Amerika müttefiklerine karşı sorumlu değildir. Karşılığını almadan hiçbir şey vermeyecektir. Bu da aslında Amerika’nın hep almak isteyeceği ve karşılığını ödemeyeceği şeklinde de yorumlanabilir.

YÖNTEM YOK 
Belgenin en eksik olduğu taraf ise yöntemidir. Belge bu araçları bu amaç uğrunda nasıl kullanacağına dair hiçbir açık ifade barındırmıyor. Yani dış politika davranışı belirlenmiş değil. Tehditlere ve düşmanlara karşı sınırlandırma, yayılma, maliyeti başkasına yükleme, zorlama, caydırma, esnek cevap, peşine takılma gibi yöntemlerden hangisini izleyeceğine dair hiçbir fikir vermiyor. “Amerika’nın büyüklüğüne sorun olan ülkelerle mücadele edeceğiz” fikri var. Ama mücadelenin tutarlı bir yöntemi yok. İran’a karşı sınırlandırma mı yoksa önleyici saldırı mı tercih edilecek? Çin’e karşı ambargo mu, yoksa çevreleme mi izlenecek? Bu tür yöntemlerin her biri ayrı anlam ifade eder ve farklı sonuçlar doğurur. Fakat belge bunlardan hiçbirine eğilim göstermiyor.
Yani esasında Amerikan dış politikasının hatları belirlenmiyor. Trump’ın belgesi bir bilmeceyi çözmüyor. Amerika hala öngörülemez kalıyor. Bu da dünya siyasetinin savrulmaya devam edeceği ve krizlerle şekilleneceğini gösterir.
Bu şartlar altında Türkiye ve benzeri ülkeler Trump’ın hangi hedefe odaklanacağı ve araçlarının nasıl kullanacağı konusunda emin olamaz.
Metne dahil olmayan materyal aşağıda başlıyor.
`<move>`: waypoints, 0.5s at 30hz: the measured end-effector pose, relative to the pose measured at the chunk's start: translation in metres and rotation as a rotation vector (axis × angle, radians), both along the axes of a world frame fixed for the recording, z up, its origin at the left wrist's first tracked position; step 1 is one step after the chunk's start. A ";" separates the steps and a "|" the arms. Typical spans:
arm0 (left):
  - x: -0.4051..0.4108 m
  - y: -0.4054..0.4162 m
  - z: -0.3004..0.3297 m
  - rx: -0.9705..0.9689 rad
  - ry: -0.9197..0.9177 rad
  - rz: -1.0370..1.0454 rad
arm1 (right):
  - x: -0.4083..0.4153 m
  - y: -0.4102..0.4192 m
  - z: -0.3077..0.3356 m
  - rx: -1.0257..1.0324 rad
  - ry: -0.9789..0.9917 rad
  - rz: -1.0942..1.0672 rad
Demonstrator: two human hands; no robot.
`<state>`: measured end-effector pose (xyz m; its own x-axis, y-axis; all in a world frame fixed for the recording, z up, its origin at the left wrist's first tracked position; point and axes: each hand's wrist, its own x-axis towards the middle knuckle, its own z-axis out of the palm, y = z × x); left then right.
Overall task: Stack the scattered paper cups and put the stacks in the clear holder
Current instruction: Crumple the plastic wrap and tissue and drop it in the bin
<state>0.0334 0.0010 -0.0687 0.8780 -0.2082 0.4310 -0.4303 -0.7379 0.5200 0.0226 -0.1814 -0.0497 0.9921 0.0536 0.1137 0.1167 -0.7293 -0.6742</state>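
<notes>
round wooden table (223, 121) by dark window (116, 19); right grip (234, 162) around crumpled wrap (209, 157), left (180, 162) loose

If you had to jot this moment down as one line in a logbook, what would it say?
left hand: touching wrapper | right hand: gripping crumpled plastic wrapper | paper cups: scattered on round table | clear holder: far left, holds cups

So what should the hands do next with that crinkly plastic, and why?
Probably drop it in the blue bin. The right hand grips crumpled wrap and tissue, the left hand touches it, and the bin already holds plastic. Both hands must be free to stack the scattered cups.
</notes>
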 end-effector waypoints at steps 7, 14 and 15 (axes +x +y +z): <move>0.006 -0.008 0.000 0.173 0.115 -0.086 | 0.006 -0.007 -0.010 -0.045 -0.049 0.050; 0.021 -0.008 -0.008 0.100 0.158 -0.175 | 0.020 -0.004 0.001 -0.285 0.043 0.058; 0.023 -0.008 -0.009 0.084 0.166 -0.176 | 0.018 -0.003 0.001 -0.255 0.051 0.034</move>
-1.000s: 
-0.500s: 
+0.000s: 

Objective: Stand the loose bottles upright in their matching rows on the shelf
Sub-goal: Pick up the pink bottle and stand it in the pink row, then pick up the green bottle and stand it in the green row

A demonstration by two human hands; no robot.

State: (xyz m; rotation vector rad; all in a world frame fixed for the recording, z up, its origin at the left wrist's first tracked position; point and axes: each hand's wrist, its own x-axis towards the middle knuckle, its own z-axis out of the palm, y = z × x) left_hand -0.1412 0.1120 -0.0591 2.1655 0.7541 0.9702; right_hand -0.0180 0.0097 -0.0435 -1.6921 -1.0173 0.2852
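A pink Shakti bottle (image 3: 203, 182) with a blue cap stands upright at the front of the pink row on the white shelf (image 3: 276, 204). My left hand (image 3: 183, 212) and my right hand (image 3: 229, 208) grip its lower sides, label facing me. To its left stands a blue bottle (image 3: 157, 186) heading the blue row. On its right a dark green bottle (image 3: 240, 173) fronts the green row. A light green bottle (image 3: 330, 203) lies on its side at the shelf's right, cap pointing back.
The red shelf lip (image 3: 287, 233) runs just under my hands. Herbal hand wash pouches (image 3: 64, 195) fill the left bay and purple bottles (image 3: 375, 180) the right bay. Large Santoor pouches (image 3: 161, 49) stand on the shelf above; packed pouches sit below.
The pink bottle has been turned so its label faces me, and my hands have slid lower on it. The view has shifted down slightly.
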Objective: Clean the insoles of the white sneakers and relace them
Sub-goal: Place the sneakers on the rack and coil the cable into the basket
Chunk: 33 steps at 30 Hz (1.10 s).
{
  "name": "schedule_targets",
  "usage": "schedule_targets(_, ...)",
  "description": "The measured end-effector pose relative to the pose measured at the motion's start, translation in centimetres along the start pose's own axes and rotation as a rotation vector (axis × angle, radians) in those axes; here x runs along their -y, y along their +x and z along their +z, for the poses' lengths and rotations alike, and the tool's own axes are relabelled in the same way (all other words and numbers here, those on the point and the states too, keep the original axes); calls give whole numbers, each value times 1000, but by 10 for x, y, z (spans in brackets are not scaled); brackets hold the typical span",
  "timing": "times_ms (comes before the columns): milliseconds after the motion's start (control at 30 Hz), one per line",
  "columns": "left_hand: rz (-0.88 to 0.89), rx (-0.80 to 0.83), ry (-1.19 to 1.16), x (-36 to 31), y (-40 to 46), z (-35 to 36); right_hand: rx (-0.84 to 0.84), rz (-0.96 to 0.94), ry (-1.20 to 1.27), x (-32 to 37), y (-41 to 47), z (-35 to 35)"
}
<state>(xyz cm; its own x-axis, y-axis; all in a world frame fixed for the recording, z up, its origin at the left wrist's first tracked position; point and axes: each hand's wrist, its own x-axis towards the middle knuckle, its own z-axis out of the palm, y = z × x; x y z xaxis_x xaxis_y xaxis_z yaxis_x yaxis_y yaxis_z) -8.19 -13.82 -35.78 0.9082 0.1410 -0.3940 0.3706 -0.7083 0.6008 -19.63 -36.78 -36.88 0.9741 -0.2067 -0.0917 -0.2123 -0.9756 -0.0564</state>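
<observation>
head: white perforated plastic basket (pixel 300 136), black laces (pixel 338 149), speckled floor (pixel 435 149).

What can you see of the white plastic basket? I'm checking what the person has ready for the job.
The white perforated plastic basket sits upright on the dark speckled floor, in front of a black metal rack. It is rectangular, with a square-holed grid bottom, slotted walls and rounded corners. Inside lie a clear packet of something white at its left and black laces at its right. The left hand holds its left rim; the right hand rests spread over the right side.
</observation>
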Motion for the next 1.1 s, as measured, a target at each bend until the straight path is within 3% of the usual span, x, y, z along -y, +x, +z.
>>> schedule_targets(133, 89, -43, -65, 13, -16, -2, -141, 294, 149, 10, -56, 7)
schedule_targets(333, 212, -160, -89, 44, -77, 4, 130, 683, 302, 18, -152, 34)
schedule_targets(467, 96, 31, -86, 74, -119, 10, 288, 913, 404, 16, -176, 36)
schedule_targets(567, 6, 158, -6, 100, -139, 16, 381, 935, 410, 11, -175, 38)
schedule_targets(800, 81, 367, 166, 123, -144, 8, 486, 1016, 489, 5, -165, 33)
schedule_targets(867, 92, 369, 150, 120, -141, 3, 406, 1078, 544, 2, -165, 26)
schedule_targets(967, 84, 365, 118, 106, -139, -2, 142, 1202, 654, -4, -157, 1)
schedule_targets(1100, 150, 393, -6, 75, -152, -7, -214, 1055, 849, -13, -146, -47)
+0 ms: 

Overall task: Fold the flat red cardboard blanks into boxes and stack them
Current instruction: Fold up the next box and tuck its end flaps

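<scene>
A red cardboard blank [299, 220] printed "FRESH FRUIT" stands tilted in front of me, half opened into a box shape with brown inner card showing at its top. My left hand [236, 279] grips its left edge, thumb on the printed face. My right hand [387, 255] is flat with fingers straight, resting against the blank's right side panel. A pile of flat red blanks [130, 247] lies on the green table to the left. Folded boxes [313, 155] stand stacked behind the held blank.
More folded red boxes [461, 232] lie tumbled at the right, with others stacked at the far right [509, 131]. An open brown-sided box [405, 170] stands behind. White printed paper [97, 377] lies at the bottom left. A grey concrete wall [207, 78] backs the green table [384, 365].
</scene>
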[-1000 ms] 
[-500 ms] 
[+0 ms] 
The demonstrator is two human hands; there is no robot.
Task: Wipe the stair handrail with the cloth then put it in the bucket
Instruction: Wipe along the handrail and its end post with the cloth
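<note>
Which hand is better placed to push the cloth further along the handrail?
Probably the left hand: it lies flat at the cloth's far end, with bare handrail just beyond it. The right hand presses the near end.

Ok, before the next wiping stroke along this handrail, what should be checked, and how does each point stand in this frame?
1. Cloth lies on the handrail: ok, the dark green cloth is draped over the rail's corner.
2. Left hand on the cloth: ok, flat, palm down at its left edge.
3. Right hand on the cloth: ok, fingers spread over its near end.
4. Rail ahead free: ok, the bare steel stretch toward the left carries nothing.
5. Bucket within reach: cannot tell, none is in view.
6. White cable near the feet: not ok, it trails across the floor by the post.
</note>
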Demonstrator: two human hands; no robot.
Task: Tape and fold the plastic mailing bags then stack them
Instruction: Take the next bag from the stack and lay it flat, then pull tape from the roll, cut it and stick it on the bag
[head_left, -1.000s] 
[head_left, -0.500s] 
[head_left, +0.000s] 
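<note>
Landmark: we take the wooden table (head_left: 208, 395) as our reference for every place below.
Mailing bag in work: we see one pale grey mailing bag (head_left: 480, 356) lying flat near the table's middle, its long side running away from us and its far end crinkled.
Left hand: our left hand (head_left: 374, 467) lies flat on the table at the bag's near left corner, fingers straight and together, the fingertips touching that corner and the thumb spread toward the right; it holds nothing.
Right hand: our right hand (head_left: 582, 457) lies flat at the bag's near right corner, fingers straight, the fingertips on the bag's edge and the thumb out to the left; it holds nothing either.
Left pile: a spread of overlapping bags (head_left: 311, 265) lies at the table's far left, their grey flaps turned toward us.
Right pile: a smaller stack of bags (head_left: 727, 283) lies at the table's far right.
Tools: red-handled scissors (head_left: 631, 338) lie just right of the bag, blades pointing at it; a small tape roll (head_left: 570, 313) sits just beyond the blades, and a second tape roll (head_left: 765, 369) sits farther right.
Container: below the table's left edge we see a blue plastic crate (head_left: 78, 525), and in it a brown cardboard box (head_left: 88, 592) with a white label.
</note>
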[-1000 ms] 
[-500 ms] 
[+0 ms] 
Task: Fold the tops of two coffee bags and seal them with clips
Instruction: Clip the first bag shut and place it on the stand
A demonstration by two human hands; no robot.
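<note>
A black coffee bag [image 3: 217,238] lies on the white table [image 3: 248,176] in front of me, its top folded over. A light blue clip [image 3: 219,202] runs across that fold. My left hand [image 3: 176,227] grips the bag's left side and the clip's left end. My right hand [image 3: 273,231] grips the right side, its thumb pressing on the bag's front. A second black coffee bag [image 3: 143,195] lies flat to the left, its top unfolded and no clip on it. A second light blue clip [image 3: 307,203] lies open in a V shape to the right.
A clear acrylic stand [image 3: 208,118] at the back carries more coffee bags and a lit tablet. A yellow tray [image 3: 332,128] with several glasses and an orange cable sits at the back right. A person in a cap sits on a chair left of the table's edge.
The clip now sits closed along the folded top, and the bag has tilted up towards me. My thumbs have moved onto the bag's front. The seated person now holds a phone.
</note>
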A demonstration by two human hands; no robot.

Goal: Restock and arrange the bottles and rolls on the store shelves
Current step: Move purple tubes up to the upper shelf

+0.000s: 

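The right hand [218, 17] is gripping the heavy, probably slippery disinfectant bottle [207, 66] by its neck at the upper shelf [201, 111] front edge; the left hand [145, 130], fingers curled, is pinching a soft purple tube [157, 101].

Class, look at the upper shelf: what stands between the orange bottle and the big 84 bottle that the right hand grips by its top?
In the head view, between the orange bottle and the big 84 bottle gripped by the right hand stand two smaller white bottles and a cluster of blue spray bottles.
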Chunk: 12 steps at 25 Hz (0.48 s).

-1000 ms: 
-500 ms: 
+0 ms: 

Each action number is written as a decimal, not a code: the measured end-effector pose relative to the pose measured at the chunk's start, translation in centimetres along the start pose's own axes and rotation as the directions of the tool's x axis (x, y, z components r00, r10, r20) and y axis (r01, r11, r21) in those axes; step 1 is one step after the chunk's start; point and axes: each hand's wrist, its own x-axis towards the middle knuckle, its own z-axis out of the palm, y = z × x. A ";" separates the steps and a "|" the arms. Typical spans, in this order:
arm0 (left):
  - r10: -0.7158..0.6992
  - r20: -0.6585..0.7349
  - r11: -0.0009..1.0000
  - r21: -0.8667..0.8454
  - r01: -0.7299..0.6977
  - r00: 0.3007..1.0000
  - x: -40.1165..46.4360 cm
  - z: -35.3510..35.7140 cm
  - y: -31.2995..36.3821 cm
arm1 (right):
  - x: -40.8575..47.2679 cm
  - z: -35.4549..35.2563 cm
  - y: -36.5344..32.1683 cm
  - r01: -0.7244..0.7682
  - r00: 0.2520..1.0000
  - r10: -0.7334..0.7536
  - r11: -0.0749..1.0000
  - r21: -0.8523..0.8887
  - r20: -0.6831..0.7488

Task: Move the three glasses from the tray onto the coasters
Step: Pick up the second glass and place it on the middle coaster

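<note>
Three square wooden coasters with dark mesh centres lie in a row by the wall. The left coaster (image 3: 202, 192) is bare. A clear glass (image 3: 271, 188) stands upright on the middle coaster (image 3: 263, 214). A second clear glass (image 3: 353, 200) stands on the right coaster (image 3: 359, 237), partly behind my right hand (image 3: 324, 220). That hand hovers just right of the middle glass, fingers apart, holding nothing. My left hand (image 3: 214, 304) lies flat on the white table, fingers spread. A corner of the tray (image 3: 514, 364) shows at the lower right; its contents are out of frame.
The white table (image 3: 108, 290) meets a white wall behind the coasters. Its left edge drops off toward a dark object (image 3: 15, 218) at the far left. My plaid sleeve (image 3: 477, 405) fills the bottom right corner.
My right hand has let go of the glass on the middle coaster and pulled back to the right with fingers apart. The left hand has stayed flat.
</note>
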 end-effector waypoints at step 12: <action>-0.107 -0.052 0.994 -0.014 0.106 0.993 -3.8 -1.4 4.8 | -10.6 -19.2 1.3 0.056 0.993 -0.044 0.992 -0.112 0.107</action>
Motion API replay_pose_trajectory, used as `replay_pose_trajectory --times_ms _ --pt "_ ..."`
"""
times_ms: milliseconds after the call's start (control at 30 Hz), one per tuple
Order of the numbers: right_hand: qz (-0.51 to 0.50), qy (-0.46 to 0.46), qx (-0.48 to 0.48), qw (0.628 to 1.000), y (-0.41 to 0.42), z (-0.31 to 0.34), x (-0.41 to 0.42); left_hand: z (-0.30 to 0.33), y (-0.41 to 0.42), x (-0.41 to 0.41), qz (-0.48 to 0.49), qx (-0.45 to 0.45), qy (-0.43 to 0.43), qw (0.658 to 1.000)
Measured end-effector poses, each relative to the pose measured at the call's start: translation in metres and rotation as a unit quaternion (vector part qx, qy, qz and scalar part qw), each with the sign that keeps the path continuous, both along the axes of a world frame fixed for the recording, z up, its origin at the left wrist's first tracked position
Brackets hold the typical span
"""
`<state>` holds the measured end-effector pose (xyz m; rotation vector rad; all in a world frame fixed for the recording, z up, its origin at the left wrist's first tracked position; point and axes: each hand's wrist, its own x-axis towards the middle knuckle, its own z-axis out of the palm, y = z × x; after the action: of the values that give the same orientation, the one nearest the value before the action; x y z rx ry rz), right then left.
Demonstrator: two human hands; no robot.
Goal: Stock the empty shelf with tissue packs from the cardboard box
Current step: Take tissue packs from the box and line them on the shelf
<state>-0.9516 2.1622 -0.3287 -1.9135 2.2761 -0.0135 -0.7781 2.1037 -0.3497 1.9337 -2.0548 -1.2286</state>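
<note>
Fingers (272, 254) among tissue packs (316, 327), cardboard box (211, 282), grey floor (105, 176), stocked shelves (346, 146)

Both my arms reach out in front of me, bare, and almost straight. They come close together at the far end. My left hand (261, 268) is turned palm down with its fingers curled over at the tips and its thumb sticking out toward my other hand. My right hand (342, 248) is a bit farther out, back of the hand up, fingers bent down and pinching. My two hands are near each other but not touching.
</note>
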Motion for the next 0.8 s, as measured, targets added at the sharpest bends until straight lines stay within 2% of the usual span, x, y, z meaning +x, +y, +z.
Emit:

Yani Çin, Rusya, İran, Kuzey Kore ve terörizm gibi aktörlerin her biri ayrı türden hedefledir. Ve bunlardan birine yönelen Amerika Türkiye için farklı sonuçlar üretir. İran’a yöneldiğinde Türkiye tercihe zorlanır. Çin’e yöneldiğinde Türkiye daha az kıymetli bir partner konumuna düşebilir çünkü ağırlık merkezi Uzak Asya’ya kayar.
Türkiye Suriye gibi alanlarda Rusya ile tek başına yüzleşmek zorunda kalabilir.
Rusya’yı hedefe alması ise Türkiye’yi daha kıymetli bir partner konumuna sokabilir. Ama Müslüman Kardeşler ve Sünni grupları hedefe oturtursa, o zaman Amerika İran ve Rusya ile yakınlaşabilir.
Bu da Türkiye’nin yalnızlaşması sonucunu doğurabilir. Yani kısaca henüz bu konu netleşmiş değil. Amerika bunların hepsinden rahatsız olabilir fakat en fazla ikisini hedefe oturtabilir, hepsini birden değil. Bu konu çözüme kavuşmadan Türkiye’nin de siyasal ve stratejik hedeflerini belirlemesi maalesef mümkün görünmüyor. Bu çok can yakıcı. Ama şimdilik başka alanlara odaklanıp hayatın Amerika’yı başka düşmanlara doğru sürüklemesini beklemek en güvenli yol.